Abstract

Introduction: Associating liver partition and portal vein ligation for staged hepatectomy surgery (ALPPS) has increasingly been recognised as a method to grow future liver remnant to increase the chance of resectability in liver tumours. However, it was burdened with the high incidence of morbidity and mortality, attracting the criticism that it is unsafe. We compare the outcomes between laparoscopic and open ALPPS at a tertiary Asian Institute. Methods: Patients who underwent ALPPS at the National University Hospital, Singapore from 2014 to 2020 were included and stratified to open and laparoscopic ALPPS group. Patient demographics and outcome data was collected.

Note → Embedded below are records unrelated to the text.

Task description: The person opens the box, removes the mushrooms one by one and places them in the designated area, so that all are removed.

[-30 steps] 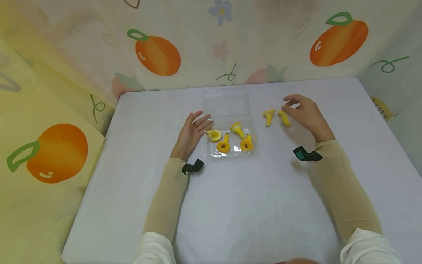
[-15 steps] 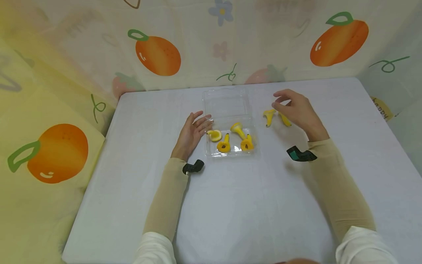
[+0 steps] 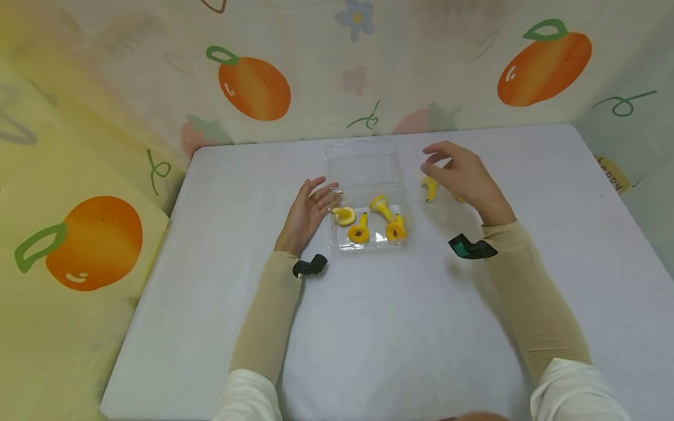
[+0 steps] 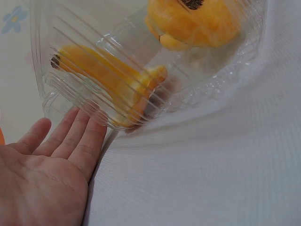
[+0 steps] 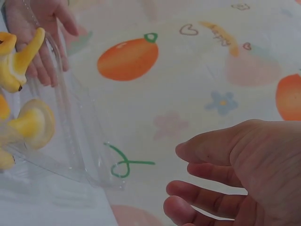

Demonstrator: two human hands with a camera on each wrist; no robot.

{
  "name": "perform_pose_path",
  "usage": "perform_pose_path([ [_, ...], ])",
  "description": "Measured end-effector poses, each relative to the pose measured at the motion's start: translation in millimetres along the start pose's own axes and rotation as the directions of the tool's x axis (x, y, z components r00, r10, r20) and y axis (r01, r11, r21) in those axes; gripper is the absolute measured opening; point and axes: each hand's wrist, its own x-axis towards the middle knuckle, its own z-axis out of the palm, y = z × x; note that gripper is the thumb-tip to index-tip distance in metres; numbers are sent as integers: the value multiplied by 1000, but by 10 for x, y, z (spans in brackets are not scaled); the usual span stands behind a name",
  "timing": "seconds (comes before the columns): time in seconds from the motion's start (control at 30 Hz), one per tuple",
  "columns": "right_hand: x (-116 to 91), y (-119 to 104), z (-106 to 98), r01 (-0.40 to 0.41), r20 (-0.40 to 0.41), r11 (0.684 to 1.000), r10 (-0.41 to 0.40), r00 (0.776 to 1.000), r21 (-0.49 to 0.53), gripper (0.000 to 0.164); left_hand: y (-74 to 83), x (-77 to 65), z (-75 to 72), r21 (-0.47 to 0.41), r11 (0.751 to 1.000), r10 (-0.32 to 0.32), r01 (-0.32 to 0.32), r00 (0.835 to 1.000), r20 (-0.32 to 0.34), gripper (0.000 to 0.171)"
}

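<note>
A clear plastic clamshell box (image 3: 337, 241) lies with its lid (image 3: 362, 164) folded back. Several yellow, mushroom-shaped pieces with dark-tipped stems sit inside, among them one piece (image 3: 358, 235) near the front wall. My left hand (image 3: 305, 215) is palm up at the box's left side; in the left wrist view its straight fingers (image 4: 89, 141) touch the clear wall. My right hand (image 3: 466, 178) hovers above the table, right of the box, its fingers loosely bent and holding nothing in the right wrist view. Below it lies a loose yellow piece (image 3: 430, 190); another (image 3: 459, 199) is mostly hidden by this hand.
A white-covered table (image 3: 379, 327) bears everything. Behind it hangs a fruit-printed cloth (image 3: 310, 70), and a yellowish cloth (image 3: 79, 345) hangs along the left side. Each wrist wears a black strap mount, the right one (image 3: 473, 248) near the box's right.
My right hand has moved left over the loose yellow pieces, covering most of the farther-right one. The left hand and the box stay where they were.
</note>
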Motion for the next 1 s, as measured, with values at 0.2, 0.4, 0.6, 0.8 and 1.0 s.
perform_pose_path([
  [0.2, 15, -50, 55, 25, 18, 1000, -25, 1000, -11, 49, 8, 12, 1, -7, 1000, 7, -7, 1000, 5, 64],
  [0.4, 34, -95, 113, 43, 29, 999, -43, 999, -11, 48, 7, 8, -3, -14, 1000, 7, -7, 1000, 12, 65],
  [0.6, 45, -133, 181, 35, 55, 999, -35, 998, -1, 48, 4, -6, -7, -21, 1000, -1, 1, 1000, 3, 63],
  [0.8, 56, -151, 243, 39, 72, 999, -38, 997, -3, 48, 3, -13, -5, -16, 1000, -11, 11, 1000, -1, 61],
  [1.0, 74, -157, 321, 41, 92, 999, -39, 995, -15, 48, 3, -5, -14, -10, 1000, -12, 12, 1000, 0, 60],
])
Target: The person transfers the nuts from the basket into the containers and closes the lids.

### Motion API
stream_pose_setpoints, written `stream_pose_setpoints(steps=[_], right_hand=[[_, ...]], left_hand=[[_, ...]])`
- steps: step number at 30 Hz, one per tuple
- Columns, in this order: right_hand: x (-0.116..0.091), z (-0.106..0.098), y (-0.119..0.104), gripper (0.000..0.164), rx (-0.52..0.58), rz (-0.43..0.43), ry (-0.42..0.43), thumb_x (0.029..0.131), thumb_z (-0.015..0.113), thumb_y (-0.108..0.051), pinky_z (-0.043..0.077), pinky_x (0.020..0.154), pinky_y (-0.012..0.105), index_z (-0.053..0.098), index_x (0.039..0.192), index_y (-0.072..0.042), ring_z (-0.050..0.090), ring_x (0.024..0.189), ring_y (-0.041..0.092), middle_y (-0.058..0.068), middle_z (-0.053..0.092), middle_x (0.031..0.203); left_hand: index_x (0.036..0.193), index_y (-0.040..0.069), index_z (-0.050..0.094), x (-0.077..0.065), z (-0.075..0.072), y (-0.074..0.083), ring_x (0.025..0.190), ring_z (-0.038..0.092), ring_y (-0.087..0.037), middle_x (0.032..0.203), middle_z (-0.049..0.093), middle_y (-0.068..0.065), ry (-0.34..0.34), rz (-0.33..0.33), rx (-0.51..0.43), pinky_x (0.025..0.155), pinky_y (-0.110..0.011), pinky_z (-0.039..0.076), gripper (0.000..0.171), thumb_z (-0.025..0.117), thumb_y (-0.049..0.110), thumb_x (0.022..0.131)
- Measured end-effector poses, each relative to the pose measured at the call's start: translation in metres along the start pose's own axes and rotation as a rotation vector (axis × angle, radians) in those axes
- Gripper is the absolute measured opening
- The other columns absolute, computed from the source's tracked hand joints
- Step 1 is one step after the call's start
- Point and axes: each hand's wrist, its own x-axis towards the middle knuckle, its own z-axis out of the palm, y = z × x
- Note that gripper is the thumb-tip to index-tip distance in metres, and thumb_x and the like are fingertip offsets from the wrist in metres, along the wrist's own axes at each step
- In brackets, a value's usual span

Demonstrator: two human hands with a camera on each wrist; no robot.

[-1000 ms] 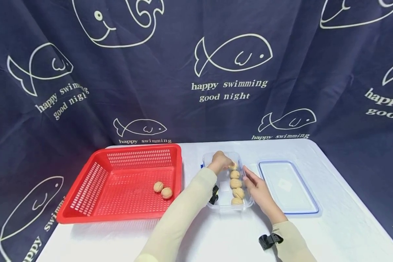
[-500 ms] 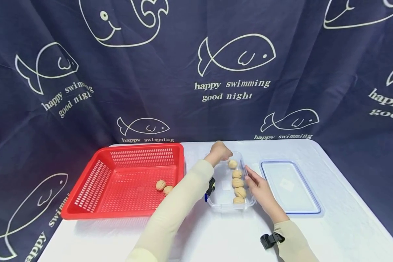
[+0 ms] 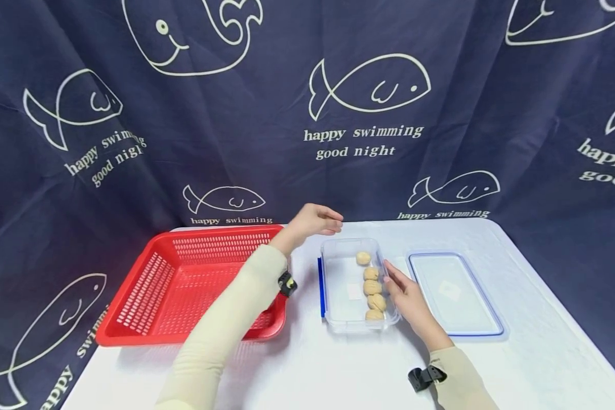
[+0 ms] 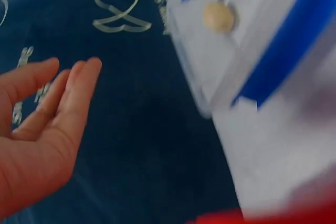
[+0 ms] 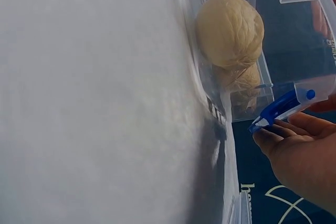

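My left hand (image 3: 315, 221) is raised behind the red basket, left of the clear plastic box (image 3: 340, 279). Its fingers (image 4: 79, 93) are extended, with nothing between them or the thumb. Several walnuts (image 3: 372, 287) lie in a column along the box's right wall. The farthest walnut (image 3: 363, 258) sits slightly apart, a bit left of that line. My right hand (image 3: 407, 293) rests against the outside of the right wall, fingers fairly straight. In the right wrist view, its fingertips lie at the blue side latch (image 5: 283, 109), which partly hides them.
On the left stands the red perforated basket (image 3: 184, 302), its right part covered by my left sleeve. A clear lid with a blue seal (image 3: 453, 285) lies right of the box. Another blue latch (image 3: 322, 287) hangs on the box's left side. Behind the white table (image 3: 348, 370) hangs a dark blue curtain (image 3: 266, 142).
My left hand has released the farthest walnut in the box, then risen and moved left toward the basket, its fingers spreading. My right hand stays at the box's right wall.
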Motion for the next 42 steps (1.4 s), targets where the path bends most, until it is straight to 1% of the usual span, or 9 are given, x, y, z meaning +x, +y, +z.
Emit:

Primary outcomes include duration of operation, intra-operative blood loss, post-operative morbidity, FLR growth after stage 1 procedure, treatment failure, and pain score. Results were analysed using SPSS Ver 26.0. Results: Of the 25 patients, 9 (36%) underwent laparoscopic ALPPS. There was no significant difference in operation duration, blood loss, and FLR growth between the 2 groups. Patients with liver fibrosis had a lower FLR growth in both groups. Laparoscopic ALPPS patients had significantly lower post-operative morbidity compared to open ALPPS (22.5% vs 84.6%, p=0.025. Post-operative pain was significantly lower for laparoscopic ALPPS patients. Median LOS was substantially shorter for the laparoscopic ALPPS group (12 vs 23 days). Conclusion: This study has shown that laparoscopic ALPPS can be performed in a safe and feasible manner with comparable, if not better outcomes compared to open ALPPS. Laparoscopic ALPPS should be considered as an alternative to open ALPPS for experienced surgeons.